Extracted data entries
§
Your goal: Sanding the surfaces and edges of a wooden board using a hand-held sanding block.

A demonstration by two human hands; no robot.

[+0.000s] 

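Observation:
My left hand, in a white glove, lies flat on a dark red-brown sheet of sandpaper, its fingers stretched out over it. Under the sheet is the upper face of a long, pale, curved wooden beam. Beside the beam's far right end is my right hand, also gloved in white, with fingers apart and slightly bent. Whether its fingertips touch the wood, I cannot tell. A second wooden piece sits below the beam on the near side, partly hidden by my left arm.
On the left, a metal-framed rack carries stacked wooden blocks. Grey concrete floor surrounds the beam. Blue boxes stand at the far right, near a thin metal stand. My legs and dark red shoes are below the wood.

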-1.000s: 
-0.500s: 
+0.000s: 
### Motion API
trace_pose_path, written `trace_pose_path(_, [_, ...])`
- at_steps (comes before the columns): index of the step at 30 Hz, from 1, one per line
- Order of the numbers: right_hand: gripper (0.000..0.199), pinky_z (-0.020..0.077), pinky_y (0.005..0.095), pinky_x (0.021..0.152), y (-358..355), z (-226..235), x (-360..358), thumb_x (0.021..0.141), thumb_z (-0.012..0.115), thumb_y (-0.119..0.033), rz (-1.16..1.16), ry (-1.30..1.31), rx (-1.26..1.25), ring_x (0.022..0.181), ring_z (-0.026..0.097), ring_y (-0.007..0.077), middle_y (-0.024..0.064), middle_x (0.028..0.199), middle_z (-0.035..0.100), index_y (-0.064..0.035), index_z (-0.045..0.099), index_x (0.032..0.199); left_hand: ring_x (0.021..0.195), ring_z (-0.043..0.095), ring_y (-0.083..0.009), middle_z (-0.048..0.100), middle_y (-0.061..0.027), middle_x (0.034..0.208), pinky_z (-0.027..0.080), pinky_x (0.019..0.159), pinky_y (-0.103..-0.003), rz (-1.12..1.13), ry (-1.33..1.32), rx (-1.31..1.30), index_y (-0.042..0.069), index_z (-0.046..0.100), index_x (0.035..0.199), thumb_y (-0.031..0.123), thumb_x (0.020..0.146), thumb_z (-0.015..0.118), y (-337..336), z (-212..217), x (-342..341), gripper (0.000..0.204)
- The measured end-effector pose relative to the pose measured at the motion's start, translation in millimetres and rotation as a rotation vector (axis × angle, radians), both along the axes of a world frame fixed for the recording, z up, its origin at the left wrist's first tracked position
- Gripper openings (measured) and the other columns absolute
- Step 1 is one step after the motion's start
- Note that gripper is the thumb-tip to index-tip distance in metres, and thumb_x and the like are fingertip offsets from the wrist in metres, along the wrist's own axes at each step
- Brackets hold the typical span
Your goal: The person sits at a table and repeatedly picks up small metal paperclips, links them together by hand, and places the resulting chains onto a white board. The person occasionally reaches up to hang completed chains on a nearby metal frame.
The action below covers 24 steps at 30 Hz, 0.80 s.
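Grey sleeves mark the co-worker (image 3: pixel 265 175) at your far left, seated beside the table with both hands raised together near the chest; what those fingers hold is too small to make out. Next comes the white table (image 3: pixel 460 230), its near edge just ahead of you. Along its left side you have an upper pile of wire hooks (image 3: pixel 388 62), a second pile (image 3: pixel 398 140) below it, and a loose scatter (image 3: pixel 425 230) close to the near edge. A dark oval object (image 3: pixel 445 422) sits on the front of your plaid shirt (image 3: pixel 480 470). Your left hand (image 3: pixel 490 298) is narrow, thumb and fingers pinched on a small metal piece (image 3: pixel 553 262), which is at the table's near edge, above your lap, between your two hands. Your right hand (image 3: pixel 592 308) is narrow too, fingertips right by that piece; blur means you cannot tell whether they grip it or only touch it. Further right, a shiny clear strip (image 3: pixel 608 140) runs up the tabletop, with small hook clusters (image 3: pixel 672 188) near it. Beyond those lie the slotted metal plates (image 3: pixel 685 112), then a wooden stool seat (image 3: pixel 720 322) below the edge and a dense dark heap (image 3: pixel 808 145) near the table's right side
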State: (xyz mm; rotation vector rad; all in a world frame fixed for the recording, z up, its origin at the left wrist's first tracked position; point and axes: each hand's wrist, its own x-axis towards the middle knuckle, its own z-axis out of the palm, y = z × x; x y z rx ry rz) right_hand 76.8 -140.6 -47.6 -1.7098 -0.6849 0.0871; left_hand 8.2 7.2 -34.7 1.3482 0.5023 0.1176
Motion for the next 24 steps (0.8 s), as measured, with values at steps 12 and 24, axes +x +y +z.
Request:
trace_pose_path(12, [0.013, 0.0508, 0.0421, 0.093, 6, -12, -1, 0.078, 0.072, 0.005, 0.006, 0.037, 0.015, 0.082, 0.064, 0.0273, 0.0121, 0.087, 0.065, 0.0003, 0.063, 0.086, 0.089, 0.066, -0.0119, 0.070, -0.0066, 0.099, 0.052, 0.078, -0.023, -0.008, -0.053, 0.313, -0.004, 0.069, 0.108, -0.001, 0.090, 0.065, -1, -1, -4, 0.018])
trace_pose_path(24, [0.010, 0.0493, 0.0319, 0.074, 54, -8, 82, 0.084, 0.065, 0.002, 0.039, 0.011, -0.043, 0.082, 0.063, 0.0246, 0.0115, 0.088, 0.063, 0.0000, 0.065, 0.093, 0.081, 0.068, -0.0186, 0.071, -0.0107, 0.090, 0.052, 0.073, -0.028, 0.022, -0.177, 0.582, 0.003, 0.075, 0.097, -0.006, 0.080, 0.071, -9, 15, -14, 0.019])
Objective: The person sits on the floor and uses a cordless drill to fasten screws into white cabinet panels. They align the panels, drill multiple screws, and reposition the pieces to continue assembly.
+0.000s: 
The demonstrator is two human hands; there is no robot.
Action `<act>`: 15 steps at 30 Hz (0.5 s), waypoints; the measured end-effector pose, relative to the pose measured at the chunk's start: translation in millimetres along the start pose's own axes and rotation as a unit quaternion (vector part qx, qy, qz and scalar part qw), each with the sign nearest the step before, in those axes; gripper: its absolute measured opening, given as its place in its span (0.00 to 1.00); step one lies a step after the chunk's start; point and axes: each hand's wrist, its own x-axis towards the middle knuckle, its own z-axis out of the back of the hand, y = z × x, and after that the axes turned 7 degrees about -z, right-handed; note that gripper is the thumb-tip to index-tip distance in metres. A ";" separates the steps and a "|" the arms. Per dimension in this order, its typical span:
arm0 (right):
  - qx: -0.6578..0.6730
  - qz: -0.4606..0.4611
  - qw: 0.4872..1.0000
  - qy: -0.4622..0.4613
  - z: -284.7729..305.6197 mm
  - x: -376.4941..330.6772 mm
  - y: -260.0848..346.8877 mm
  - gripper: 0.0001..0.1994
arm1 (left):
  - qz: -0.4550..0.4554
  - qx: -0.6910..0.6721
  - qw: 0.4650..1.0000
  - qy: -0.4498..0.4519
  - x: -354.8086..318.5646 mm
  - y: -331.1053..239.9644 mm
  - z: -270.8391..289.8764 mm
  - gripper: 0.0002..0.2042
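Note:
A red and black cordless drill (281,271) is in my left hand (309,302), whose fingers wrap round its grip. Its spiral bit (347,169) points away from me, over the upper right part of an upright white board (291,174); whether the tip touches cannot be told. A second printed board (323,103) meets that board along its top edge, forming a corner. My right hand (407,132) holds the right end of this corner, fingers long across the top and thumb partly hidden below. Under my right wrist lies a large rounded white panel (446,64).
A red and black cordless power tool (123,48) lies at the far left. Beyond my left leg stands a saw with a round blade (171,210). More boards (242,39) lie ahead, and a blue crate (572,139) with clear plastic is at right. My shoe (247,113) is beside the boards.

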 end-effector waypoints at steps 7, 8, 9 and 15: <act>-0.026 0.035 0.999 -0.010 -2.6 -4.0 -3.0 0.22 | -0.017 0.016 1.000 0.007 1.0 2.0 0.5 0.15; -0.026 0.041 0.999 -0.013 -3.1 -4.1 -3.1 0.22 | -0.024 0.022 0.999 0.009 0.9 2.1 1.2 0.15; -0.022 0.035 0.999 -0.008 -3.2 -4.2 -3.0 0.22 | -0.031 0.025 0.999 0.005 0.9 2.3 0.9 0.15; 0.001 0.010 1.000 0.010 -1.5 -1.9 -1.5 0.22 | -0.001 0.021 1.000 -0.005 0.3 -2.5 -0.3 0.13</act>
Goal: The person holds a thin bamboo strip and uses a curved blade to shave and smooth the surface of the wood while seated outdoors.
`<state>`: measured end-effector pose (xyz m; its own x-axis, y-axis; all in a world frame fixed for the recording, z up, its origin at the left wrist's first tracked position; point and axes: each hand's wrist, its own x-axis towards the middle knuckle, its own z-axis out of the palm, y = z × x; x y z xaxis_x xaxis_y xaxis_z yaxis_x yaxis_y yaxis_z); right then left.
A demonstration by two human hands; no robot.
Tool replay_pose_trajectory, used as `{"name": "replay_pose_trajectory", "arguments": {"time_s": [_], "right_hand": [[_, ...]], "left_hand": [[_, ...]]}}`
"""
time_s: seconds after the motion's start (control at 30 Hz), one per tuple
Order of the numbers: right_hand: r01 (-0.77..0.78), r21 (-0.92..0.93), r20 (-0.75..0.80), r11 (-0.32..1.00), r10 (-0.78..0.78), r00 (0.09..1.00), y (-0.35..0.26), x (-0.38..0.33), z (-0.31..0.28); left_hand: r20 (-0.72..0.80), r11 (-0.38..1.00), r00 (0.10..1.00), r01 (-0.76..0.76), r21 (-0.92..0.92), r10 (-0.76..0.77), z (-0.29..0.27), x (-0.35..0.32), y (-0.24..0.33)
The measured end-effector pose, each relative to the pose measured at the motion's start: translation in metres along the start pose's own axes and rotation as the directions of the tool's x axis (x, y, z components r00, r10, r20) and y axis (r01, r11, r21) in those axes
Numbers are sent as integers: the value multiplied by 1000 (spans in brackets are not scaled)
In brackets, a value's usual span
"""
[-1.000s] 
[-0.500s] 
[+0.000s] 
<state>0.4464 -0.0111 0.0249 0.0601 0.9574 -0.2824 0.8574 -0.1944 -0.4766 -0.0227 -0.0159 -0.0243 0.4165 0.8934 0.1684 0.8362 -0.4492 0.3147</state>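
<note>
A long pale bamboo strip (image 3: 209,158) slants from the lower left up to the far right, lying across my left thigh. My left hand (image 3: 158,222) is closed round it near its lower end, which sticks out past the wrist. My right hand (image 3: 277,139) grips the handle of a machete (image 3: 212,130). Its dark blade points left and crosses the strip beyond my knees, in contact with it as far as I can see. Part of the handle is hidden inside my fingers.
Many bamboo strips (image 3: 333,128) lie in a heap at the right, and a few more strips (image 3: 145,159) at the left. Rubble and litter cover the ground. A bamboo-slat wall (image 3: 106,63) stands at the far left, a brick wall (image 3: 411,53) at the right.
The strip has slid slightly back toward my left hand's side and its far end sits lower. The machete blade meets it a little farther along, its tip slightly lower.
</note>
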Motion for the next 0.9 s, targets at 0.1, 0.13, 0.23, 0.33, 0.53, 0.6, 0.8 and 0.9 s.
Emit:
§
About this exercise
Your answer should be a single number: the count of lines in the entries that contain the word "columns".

Solved exercise
2